The Project’s Muslim host Aly, a darling of the progressives and indeed, a favourite of the former Liberal prime minister, has been a fierce defender of Islam throughout his media career.
When Kaye delivered his thigh-slapper, Aly did nothing to indicate he felt uncomfortable, let alone offended.
Had The Prophet Mohammad been the butt of his joke, his reaction would have been radically different.
No one jokes about the founder of Islam without risking their lives, as acclaimed author Salman Rushdie knows to his cost.
When Muslim terrorists set bombs which killed three and maimed 264 in 2013, Aly leapt in to say that the most likely perpetrators were “American patriots” (you know, spooky white guys) and went on to tell his audience that the West was “maturing” in the way it handled terrorism.
Presumably after the visceral response in the West to the Islamist Bali bombings and World Trade Centre atrocities.
There is, Aly opined, “a pragmatic recognition that terrorism is a perpetual irritant”.
That “perpetual irritant” nearly cost Rushdie, one of the world’s most celebrated authors, his life last August when an Islamist stabbed him in the face and arm, blinding him in one eye and costing him the use of one hand.

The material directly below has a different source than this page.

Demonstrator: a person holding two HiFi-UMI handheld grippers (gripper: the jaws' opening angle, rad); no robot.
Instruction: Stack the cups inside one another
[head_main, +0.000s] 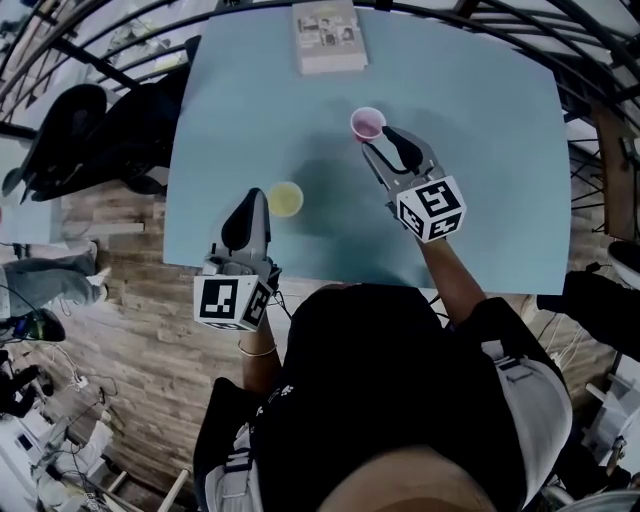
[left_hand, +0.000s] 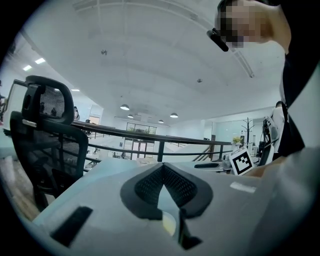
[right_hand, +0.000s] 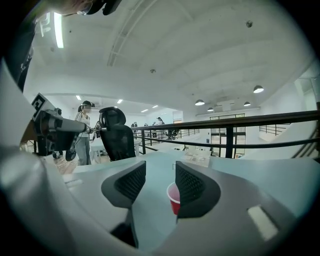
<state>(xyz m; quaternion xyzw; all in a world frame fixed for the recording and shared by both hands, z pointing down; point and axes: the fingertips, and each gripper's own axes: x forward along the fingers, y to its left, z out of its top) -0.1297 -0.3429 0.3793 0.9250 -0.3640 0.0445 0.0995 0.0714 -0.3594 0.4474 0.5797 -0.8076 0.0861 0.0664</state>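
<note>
A pale blue rectangular tabletop (head_main: 480, 200) carries a thick white paperback book (head_main: 329, 38) at its far edge, lying flat with its cover up. Left of the table stands a black mesh-backed office chair (head_main: 60, 140) on a brown wood-plank floor (head_main: 140, 330). A black metal railing (left_hand: 160, 145) runs beyond the table, and farther off stands a person (right_hand: 85, 132).

1. No word, brand or number can be read anywhere.
2. The left marker cube (head_main: 233, 300), at the rear of the left gripper (head_main: 256, 197), bears black-and-white square code patterns without letters.
3. The right marker cube (head_main: 431, 208), behind the right gripper (head_main: 379, 135), bears similar patterns.
4. The book (head_main: 329, 38), well beyond the right gripper, has cover print too small to read.
</note>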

Rushdie was making a rare public appearance after having had a fatwa placed upon him in February, 1989, by Ayatollah Ruhollah Khomeini, the then Supreme Leader of Iran and one of the most prominent Muslim leaders, after publication of his best-selling novel, The Satanic Verses.
Rushdie’s Japanese translator was subsequently murdered, his Italian translator was stabbed and a Norwegian publisher was later murdered while 37 people were killed in Turkey when a hotel was set alight because a guest was to translate the work into Turkish.
Twenty-four hours after the despicable Kaye cracked his one-liner, Aly and fellow panellist Harris offered an apology after the network was deluged with complaints and calls for The Project to be cancelled.
Harris said the joke had “taken us all by surprise”, but that doesn’t explain the panel’s delighted response.
Aly said: “We want to acknowledge the particular offence and hurt that it caused our Muslim and especially our Christian viewers. Obviously, I understand how profound that offence was.”
Which doesn’t explain why he didn’t immediately react with a display of distaste to the “profound offence”, responding instead with a smirk.
The reality is that progressives dislike Christianity and are working to erase it from our history though the Christian philosophy underpins every aspect of our law and democracy.
It’s OK to joke about Jesus on The Project (until the viewers complain) but not about The Prophet.
Aly is held up as Ten’s in-house intellectual but this episode exposes his hypocrisy and the shamefully shallow nature of The Project.